Тут я и поперхнулся:

— Это как? Это за что? За то, что он Вам ногу сломал?! За то, что издевался?!

— За то, что жизнь сохранил, — Дарья Васильевна снова вздохнула, и видно было, что воспоминания тягостны ей, и рассказать-поведать — хочется.

…Той ночью мать не смогла вернуться в деревню. Из-за метели сбилась с пути. Ночевали в лесу — на еловых ветках под еловыми же лапами — крепко-крепко прижавшись друг к другу. И всё равно замёрзли. Не вусмерть, но крепко.

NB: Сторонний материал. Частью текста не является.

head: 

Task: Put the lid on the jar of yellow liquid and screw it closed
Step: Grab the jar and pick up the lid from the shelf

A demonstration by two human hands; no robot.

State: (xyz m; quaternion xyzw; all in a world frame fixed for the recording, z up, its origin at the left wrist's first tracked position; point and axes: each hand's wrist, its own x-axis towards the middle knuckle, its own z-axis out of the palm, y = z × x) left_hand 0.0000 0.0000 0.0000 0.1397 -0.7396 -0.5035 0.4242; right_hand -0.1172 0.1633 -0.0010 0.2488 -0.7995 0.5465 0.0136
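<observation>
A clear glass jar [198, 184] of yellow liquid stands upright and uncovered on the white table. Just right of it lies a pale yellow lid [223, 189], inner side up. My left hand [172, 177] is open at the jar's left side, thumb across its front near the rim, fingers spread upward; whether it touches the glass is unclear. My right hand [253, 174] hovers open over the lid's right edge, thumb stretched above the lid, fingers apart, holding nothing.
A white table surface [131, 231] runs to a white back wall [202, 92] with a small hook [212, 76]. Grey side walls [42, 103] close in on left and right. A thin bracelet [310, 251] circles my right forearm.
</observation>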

Метель бушевала и на другой день. Мать, походив вокруг ели, ставшей её семейству жилищем, набрала сколько-то шишек, ободрала кору с недалёкой осины: плакали да ели. Другого-то — ничего не было! Воду мать из снега в ладошках натапливала — по капельке-две каждому. Потом животы у всех свело. Ванечка, маленький, сильнее всех мучился. На другое утро умер.

Дров на санки мать немного кинула. Положила на них Ванечку и Дашутку, попросила сестрёнку братика держать. Лизку посадила на загорбок и — домой: авось, не убьют, а убьют, так уж и не маяться…

Фрицев в деревне не оказалось. Ни одного. И местных — тоже. Ни души. И домов — одни — трубы печные: какие целые, какие порушенные. И чёрное всё. И гарью пахнет.

Тут мать и ахнула. Только тут и сообразила, какими карами старший офицер из немцев деревне грозил, о чём фашисты говорили, что жестами показывали: огонь!

Сожгли фрицы деревню. Всю. С жителями вместе. За своих.

Косточки человеческие потом по всем пепелищам находились: какие побольше — от взрослых, какие поменьше — от деток…

— Мы потом снова в лес ушли, там до наших жили. А отчего Фриц ненавидел нас, да мать особенно, так это, мать один раз как-то проговорилась, за то, что по женской части его к себе не допустила, мужу верна осталась. А муж… Отец с фронта не вернулся. В сорок втором убило. Это уж после войны узнали. Петьку, брата старшего, ещё в сорок первом поранило бомбой. Он недолго прожил, в двадцать один год схоронили. Жениться, правда, успел. Но детишек не случилось. А Паша в начальники выбился — в райисполкоме работал: не главным, заместителем, но тоже — важная должность. Лизка в колхозе осталась, на ферме, вместе с матерью там трудились. А я вот — в школе. Училище педагогическое закончила, сразу после школы, и всю жизнь затем по кругу: первоклашки, второклашки, третий класс. Потом снова: первый, второй, третий… Кабы не тот Фриц, никого бы нас не осталось: и меня не было бы, и дочек моих, и внучат опять же. Фриц тот добрым всё же оказался.